Ms A Khanyile (DA) said that the GPW data loss was caused by a power outage, and asked for confirmation of this fact. The reason for this question was that a panel appointed by the Minister to investigate the incident had found no power outages in the City of Tshwane on the day the incident occurred.

On the decline in revenue, she noted that no regulation required government departments to print with the GPW, and asked if this was the case with the Traffic Department as well, as she was under the impression it had to be done by the GPW due to security measures. How would the GPW increase its profitability going forward?

She acknowledged the work the DHA was doing on immigration, but said that there had been no response to queries made, and the email address the Minister provided had not assisted. Irregular expenditure had increased to R555 million, mainly due to the Appointment Booking Information System (ABIS), and asked when this system had been procured and when its installation would be completed. She said there were still many complaints coming from the communities about the long queues at DHA offices, although ABIS had been rolled out to 130 offices. How would the Department ensure that it dealt adequately with the issue of long queues? When would ABIS be rolled out to the other outstanding offices? She asked how many unabridged birth certificate applications the Department was getting in a year, as there were a number of complaints coming from the community on this as well.

Ms M Molekwa (ANC) said she hoped that the action plan would be able to address the challenges raised in the audit outcome in order to achieve a clean audit outcome in the future.

Ms L van der Merwe (IFP) said that the situation at the GPW seemed dire and the fact that there had been two data crashes just before annual financial reports were due was concerning. The Minister and DG must guide the entity to ensure that similar situations do not prevail, and that the action plans are implemented. On the loss in revenue, she asked how far the GPW had gone to increase their footprint in the Southern African Development Community (SADC) and by bringing in additional departments that they were doing work for.

She asked if the Minister and DG believed that they had been able to instill a culture of consequence management at the DHA. Had consequence management improved from the previous audit to date? How many of the AG’s previous findings had been implemented, and how many were not implemented, and why? She welcomed the inclusion of the audit action plans in the quarterly reports going forward, but said that it had been mentioned before but not implemented.
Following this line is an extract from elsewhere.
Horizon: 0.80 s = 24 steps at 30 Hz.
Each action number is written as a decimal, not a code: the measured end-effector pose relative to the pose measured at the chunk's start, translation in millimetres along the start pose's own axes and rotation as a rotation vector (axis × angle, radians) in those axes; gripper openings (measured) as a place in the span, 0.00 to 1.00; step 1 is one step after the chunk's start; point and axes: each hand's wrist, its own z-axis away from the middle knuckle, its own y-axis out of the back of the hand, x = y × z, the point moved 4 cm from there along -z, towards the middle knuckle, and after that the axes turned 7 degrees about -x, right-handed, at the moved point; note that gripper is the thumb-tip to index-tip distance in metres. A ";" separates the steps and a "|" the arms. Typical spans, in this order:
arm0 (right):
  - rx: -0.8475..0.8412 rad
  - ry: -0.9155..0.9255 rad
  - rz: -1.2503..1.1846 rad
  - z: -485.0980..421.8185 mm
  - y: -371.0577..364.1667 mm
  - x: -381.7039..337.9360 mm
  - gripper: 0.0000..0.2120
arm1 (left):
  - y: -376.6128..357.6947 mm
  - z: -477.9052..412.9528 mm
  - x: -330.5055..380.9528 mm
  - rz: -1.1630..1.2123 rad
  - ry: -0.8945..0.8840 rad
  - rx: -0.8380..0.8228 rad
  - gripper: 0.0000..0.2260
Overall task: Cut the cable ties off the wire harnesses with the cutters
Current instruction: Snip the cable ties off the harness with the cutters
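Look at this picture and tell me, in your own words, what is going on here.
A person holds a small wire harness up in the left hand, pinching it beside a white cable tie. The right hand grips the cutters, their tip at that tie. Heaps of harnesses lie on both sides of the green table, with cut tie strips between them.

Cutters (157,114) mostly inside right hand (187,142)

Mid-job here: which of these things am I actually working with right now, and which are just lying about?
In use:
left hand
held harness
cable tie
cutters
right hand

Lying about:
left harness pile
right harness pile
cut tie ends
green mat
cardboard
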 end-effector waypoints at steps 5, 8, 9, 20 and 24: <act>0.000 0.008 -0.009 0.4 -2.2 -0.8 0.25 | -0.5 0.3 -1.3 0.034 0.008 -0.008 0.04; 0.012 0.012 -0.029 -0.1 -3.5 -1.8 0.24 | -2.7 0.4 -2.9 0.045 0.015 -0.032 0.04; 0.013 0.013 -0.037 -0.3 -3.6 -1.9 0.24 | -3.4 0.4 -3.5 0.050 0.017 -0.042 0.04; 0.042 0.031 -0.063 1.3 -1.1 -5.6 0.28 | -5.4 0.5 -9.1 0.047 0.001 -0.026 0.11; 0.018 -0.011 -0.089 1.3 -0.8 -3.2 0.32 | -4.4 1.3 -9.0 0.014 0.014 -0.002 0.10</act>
On the inadequate human and financial resources, she asked if all key posts had now been filled.

She pointed out that although the Department had achieved 100% of its targets, the lived experiences of South Africans interacting with the DHA were not necessarily positive. She had tried to contact the Department before the meeting, but had found that the call centre number on the website was not working. On the e-Home Affairs services, the one-time pin (OTP) was not sent upon registering, so one could not continue using the services. The Department needed to focus more on this to make a difference on the ground, not just on paper.

On immigration affairs, she applauded the Department for its overachievement of targets concerning inspections. She pointed out that immigration was a very big topic in the country at the moment, and that South Africans were generally not happy with the way that the DHA was managing immigration affairs, so again, the achievements on paper did not translate into the lived experiences of South Africans, especially when it came to the prevalence of illegal migrants or undocumented migrants within the communities. The DHA mission and vision mentioned that it needed to contribute to social cohesion and safe communities, but this vision could not be achieved if there was a migrant crisis. She asked how the Department planned to solve this crisis besides conducting inspections, and questioned whether amending legislation would be enough to solve the current problem. Had all the relevant institutions come on board regarding the Border Management Agency (BMA)?
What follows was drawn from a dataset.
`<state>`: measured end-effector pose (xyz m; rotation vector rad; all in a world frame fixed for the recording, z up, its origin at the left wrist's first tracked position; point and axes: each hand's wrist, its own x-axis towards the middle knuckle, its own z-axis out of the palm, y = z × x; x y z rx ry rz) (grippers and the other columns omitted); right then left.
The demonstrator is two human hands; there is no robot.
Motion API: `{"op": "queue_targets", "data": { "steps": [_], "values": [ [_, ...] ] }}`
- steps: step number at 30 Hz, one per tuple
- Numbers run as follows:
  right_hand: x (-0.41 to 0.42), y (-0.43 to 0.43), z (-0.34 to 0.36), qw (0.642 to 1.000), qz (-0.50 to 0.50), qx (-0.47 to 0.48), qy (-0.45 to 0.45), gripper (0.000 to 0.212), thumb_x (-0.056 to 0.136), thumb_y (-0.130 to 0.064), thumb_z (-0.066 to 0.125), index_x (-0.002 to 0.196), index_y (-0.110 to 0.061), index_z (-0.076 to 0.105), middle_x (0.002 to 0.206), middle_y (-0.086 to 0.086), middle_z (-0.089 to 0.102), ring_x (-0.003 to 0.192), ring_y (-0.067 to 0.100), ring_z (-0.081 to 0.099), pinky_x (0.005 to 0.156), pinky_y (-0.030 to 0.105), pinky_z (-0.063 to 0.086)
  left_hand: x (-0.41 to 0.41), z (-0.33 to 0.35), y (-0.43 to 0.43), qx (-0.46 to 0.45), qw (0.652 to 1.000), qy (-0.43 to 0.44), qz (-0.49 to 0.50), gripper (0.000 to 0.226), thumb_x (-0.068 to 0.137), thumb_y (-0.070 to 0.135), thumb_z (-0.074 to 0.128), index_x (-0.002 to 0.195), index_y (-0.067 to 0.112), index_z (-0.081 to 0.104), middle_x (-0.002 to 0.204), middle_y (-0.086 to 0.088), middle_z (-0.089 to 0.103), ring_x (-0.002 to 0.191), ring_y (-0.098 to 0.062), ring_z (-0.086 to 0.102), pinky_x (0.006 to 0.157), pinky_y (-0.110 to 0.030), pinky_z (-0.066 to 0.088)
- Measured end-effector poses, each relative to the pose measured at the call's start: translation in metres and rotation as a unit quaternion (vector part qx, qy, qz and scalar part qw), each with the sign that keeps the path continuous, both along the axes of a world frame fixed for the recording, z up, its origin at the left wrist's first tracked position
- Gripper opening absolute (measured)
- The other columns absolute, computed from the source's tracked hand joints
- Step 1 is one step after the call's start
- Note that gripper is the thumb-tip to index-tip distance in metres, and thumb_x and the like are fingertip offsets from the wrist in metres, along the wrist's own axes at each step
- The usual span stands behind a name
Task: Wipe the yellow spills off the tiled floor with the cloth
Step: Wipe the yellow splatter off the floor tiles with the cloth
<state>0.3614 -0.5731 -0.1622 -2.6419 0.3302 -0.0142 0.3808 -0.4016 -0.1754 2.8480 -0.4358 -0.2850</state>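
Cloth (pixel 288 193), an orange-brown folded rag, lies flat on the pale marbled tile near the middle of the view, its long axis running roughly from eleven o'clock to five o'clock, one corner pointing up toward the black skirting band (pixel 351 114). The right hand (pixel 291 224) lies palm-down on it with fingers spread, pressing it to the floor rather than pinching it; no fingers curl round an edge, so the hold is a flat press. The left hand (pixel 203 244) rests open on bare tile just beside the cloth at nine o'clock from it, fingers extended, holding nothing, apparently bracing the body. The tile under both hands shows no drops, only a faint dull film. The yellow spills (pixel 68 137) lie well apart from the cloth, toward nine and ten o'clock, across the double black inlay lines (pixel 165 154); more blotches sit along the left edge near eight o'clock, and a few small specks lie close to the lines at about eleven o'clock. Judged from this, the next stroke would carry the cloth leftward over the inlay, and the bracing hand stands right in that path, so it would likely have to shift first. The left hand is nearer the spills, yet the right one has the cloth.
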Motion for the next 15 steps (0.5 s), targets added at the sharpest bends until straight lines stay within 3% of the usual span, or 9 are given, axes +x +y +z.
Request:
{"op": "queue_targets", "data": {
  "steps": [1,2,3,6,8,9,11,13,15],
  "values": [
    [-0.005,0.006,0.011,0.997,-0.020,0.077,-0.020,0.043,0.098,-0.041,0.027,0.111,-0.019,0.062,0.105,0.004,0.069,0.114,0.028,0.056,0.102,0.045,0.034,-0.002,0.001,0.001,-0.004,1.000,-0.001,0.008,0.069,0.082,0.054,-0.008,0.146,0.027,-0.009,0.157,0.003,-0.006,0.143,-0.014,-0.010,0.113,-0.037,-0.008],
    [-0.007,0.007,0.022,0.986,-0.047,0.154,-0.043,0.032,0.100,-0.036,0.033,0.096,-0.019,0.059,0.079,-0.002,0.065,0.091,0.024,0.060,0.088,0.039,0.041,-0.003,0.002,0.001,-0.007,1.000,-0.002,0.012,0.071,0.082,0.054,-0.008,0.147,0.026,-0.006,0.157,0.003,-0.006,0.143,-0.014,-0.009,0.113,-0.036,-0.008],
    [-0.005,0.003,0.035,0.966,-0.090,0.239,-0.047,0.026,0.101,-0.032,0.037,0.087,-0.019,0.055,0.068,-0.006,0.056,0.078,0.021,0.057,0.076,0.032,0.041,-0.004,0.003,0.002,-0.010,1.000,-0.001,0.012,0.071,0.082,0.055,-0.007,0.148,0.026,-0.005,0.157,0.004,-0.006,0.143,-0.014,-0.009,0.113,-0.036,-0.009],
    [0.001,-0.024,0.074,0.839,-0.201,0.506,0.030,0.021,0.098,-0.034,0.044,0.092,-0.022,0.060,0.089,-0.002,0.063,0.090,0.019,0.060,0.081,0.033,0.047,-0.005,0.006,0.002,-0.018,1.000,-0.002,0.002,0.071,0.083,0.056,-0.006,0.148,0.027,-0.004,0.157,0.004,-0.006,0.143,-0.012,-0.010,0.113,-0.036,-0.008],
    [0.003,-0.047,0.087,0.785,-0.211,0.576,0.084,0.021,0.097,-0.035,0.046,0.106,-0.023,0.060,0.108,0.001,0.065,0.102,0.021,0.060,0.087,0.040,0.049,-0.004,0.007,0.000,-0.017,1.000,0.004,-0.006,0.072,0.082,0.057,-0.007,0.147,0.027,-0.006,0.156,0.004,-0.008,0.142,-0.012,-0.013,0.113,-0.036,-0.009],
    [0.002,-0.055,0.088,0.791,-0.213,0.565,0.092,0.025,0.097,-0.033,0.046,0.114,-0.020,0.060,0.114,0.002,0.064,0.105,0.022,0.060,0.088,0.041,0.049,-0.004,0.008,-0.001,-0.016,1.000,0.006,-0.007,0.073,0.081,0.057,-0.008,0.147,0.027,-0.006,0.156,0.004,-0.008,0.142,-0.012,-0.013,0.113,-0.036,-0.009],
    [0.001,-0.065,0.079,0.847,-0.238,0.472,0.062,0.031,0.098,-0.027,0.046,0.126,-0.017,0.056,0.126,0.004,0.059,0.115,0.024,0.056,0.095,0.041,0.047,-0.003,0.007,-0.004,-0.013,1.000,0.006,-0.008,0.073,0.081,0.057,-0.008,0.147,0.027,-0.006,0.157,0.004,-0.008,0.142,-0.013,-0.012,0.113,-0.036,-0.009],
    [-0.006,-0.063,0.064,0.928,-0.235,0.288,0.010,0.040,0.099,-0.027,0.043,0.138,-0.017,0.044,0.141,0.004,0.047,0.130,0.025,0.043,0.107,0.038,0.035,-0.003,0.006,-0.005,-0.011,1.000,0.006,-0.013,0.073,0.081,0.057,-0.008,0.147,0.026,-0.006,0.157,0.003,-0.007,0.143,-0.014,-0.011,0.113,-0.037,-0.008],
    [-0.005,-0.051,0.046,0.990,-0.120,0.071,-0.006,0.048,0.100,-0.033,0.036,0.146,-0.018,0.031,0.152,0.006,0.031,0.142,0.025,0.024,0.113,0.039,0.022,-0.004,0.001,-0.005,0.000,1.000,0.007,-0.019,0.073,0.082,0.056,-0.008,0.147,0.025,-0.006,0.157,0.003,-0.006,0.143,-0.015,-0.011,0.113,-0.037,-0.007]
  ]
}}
Referring to the ABIS and the e-Visa, she said there were concerns over the IT systems within the Department and the significant deficiencies within the IT department which were causing poor project management. How would this be addressed?

Mr A Roos (DA) said that when reading the GPW annual report, there did not seem to be any remorse or acknowledgement that something serious had happened, and that it should just be accepted. The Committee needed to be more specific in its recommendations, particularly regarding what would happen if the issues were not resolved. He asked how many system failures there had been and if the data recovery had to start from scratch on each occasion. What was the expenditure to date on recovering this data? What was the budgeted expenditure going forward, and when was it expected to be completed? There was a year between the first loss of data and the second crash, so why was there still no working backup? Why did mandatory stocktaking not occur, considering how important it was for a security printer? How did the GPW ensure that things did not get stolen?

He noted that the Minister had recently announced that passport costs would be increased by 50% to 100%, citing COVID-19 and the loss of income. The GPW employee benefits had increased by 43% and professional services had increased by 250%, and if those increases had not happened, the GPW would not have made a loss. How could the GPW explain these increases in benefits at a time when they knew revenue would nosedive? What professional services were being used to such an extent while most staff were sitting at home due to COVID-19?

He congratulated the Department on the births registered within 30 days and for exceeding the Smart ID target. He said that once people managed to get to the front of the queues and submit an application, it did seem to be produced quickly. He recalled that in 2019, the Minister had said that all clinics and health facilities should get Home Affairs services, and now that lockdown was over, what was the status of this project, and when would it be completed? What was the challenge with the issue of naturalised citizens getting Smart ID cards? He agreed with Mr Pillay -- the Department of Education system indicated that there were almost 500 000 undocumented South African children at schools, and there were also a few thousand undocumented foreign children, so there was a need for an initiative to create mobile units for schools. An annual schedule needed to be created for how this would happen, while considering challenges like the need for the mother to be present, in which case they needed to be passed on to the nearest Home Affairs office.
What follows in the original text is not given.